Despite a perfect 2019 season that included seven victories over top 10 opponents, new records in just about every measure of offensive production, a Heisman trophy and a host of other national awards, expectations for LSU football were not as sky-high as you might expect when they began their title defense Saturday. Playing at home against Mississippi State, only five of the Tigers’ 2019 starters took the field for the opener to compete against the Bulldogs and new coach Mike Leach’s famous air raid offense.
But, even the most cautious of experts could not have foreseen a first quarter in which the two teams combined for just three points.
The scene at Death Valley was typical of the opening week of SEC-play. Eighth-ranked Auburn needed two-and-a-half quarters to find its offensive stride against No. 23 Kentucky. Fourth-ranked Georgia needed just as much time to find the endzone against an Arkansas defense that resembled a latch-less gate last season. Tenth-ranked Texas A&M never established any offensive rhythm in their narrow victory over Vanderbilt, who got stomped by UNLV last year.
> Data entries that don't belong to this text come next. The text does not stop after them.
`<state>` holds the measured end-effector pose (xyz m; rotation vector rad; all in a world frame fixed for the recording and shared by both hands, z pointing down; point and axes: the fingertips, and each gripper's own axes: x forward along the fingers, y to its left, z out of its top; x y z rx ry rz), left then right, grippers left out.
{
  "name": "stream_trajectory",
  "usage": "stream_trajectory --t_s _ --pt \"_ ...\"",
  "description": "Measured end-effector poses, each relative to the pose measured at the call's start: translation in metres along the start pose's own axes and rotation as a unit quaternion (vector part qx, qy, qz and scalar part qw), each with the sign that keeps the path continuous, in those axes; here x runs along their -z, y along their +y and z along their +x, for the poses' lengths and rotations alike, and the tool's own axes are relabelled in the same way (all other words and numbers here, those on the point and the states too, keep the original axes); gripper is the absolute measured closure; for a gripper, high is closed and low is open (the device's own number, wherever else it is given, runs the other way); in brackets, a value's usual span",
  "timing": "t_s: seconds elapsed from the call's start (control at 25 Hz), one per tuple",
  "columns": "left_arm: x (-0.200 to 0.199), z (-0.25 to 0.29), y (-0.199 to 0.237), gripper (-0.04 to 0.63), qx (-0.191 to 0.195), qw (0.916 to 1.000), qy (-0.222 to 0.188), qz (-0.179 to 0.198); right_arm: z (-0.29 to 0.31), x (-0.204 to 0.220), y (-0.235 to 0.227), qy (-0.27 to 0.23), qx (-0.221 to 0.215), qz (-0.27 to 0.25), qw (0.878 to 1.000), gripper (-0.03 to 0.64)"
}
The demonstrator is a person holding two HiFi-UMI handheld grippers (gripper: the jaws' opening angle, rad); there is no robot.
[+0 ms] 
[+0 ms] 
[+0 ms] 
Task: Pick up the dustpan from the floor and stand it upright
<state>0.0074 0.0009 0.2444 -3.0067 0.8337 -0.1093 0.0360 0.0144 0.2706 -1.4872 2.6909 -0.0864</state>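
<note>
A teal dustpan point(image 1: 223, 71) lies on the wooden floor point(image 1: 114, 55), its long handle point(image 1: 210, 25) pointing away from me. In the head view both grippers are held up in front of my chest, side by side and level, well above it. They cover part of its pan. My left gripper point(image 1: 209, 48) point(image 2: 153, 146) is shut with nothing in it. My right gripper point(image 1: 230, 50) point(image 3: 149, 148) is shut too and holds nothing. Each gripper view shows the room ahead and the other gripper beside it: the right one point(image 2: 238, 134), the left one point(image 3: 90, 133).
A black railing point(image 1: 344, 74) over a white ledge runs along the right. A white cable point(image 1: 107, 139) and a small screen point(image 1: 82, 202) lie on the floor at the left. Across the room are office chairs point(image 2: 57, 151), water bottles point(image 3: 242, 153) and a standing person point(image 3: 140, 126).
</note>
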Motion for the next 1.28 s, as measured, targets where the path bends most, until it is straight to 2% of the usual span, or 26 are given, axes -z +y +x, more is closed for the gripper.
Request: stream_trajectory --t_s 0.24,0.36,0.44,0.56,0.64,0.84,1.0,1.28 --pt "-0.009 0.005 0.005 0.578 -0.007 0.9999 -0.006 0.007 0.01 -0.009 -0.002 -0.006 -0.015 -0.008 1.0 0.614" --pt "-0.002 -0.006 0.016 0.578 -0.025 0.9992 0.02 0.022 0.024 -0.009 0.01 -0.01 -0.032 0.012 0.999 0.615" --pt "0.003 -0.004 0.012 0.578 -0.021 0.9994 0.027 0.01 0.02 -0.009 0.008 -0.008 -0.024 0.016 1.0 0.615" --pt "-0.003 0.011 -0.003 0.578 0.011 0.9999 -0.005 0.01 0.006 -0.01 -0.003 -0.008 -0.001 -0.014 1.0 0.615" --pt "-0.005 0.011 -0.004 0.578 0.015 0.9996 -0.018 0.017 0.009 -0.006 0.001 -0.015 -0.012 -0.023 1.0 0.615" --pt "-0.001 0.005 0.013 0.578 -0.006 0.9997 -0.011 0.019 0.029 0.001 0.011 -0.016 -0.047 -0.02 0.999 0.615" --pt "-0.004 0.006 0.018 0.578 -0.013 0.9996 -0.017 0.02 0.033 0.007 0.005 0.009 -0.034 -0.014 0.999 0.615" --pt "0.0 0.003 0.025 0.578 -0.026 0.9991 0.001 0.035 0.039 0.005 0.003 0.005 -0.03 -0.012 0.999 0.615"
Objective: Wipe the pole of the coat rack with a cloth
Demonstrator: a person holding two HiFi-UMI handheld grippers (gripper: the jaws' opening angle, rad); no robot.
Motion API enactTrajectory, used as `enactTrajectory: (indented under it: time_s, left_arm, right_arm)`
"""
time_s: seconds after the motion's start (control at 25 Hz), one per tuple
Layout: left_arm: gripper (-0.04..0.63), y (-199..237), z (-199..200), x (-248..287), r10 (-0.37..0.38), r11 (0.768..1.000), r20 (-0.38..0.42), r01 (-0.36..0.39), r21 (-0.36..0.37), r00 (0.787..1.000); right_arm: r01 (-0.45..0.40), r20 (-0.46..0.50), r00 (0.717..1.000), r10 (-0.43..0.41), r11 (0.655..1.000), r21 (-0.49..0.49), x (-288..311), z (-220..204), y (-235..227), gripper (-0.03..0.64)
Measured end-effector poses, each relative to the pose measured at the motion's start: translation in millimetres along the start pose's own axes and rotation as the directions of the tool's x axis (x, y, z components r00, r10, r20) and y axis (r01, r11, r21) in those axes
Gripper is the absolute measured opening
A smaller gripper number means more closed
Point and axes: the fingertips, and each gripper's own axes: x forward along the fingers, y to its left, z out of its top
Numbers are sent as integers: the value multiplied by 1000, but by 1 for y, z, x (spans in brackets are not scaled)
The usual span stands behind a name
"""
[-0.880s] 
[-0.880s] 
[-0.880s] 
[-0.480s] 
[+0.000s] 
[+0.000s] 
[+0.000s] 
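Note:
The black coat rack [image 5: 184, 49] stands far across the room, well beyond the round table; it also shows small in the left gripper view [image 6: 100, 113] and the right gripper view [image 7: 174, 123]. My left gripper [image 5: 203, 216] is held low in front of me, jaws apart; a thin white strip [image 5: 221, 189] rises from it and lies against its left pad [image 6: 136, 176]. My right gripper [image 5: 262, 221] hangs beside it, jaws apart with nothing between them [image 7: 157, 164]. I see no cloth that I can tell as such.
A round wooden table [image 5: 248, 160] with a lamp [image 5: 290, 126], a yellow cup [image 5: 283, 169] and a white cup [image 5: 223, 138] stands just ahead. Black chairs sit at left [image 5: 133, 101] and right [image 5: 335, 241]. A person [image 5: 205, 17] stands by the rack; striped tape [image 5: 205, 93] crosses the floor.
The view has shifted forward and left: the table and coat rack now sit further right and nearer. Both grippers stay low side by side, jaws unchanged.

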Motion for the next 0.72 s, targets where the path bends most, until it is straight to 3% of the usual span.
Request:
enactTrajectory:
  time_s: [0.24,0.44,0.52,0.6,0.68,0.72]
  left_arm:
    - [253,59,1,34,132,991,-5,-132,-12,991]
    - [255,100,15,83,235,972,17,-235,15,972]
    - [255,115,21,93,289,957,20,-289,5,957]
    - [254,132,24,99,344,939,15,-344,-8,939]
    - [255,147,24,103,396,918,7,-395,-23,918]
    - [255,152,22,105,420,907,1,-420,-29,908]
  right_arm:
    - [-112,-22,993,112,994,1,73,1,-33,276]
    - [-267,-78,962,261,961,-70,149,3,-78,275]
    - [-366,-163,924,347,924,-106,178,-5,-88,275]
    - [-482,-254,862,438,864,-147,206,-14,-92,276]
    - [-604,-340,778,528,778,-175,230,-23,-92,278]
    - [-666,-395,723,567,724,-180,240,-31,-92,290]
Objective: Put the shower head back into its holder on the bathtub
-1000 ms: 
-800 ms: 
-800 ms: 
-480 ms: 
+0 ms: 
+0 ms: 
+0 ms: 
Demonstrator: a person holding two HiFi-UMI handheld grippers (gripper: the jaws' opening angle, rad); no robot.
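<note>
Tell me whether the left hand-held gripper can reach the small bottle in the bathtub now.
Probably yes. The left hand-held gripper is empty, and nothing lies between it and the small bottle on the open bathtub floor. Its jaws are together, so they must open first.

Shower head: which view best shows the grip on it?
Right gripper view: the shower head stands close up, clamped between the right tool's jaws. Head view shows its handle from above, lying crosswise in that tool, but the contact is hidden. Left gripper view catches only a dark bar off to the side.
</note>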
LSU eventually found some offensive firepower, but not as much as Mississippi State. The Bulldogs’ new offense, led by QB K.J. Costello bombarded an LSU secondary that sorely missed All-American cornerback Derek Stingley en route to a 44-34 upset over the sixth-ranked Tigers.
Most of the 14 teams in the conference felt the symptoms of the COVID-19 restrictions, including poor offensive line play, lack of quarterback-receiver camaraderie and situational inexperience; but at least SEC football finally returned.
This summer, the conference was perhaps the most adamant of the Power Five about playing a 2020 season amid the COVID-19 pandemic. And, from the moment of its announcement, commissioner Greg Sankey has steadfastly defended the SEC’s decision to wait an additional four weeks beyond what was originally planned to begin the conference-only schedule. Sankey has repeatedly stated his belief that the conference’s virus protocols — including flexible scheduling, cardiac monitoring, and thrice-weekly testing — are sufficient to sustain a football season amid the myriad of problems posed by COVID-19.
The Pac-12 was not on the field Saturday, but fans likely had more cause for excitement this week thanks to an announcement on Thursday stating that the Pac-12 intends to play a seven-game schedule (with no bye weeks) beginning on Nov. 6. The announcement came after the conference suspended all fall sports in August after concerns about rising COVID-19 case counts and statewide restrictions in California and Oregon threatened many teams’ ability to play.
Commissioner Larry Scott reiterated the Pac-12’s commitment to player safety and cited the conference’s newfound ability to test players for the virus on a daily basis as paving the way for the conference’s return to play. However, hurdles remain for some individual Pac-12 schools, as local restrictions currently prevent California, Stanford and Colorado from practicing
Ultimately, LSU still has a chance to make the College Football Playoff this year, even after Saturday’s loss, by virtue of a difficult schedule of 10 games. The playoff committee will give many SEC teams the same benefit of the doubt, should they drop a game.
The same will likely not be true for Pac-12 teams, who will play only seven games against comparatively easier competition. But that will not stop teams like Oregon and USC from taking the field in November with aspirations of a national championship, something that before Thursday’s announcement, was but a pipe-dream.